Liu, Weiqi , Ma, Shaoxiu , Xi, Haiyang , Liang, Linhao , Feng, Kun , Tsunekawa, Atsushi
2026-03-01 AGRICULTURAL AND FOREST METEOROLOGY 2026 378(卷), null(期), (null页)
Potential evapotranspiration (PET) is a key variable in drought occurrence and modeling. The no-water-limited Bowen ratio (beta NWL) is widely used to construct energy balance-based PET models by assuming that beta NWL does not vary with climate and vegetation conditions. However, we found that beta NWL varies significantly with climate as well as vegetation conditions based on global-wide observational flux data. Therefore, this study aims to investigate the dominant influence factors of beta NWL and to simulate the nonlinear relationship between beta NWL with environmental factors by leveraging flux observation globally and machine learning models. We then applied the nonlinear beta NWL to develop a PET model (PET beta NWL-RF ) and evaluated its performance under various conditions, comparing it against commonly used PET models.
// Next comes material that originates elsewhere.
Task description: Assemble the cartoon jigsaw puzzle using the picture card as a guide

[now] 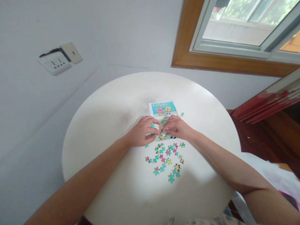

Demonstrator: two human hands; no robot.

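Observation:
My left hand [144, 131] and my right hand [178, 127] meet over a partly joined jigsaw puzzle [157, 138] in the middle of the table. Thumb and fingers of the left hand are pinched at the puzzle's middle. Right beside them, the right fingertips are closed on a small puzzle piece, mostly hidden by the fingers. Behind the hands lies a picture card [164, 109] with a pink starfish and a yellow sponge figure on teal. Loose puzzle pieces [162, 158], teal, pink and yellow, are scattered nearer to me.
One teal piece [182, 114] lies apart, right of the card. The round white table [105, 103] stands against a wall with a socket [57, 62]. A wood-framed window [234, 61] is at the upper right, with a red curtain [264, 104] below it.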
Our results showed that the gross primary productivity (GPP) had the most significant effect on beta NWL, with a relative importance of 31%. The PET beta NWL-RF model significantly improved the accuracy of daily PET estimation (R2 >= 0.93, TSS >= 0.96, RMSE <= 0.48 mm/day, -0.04 mm/day <= MB <= 0.06 mm/day) against observation. Moreover, we also found that the PET beta NWL-RF model can effectively reduce the uncertainty (overestimation or underestimation) of PET estimation by commonly used PET models especially under drought conditions and hence significantly enhance the reliability of drought monitoring. This study reveals the influence of nonlinear relationships of surface energy partitioning on PET, which would be insightful for PET estimation as well as drought monitoring.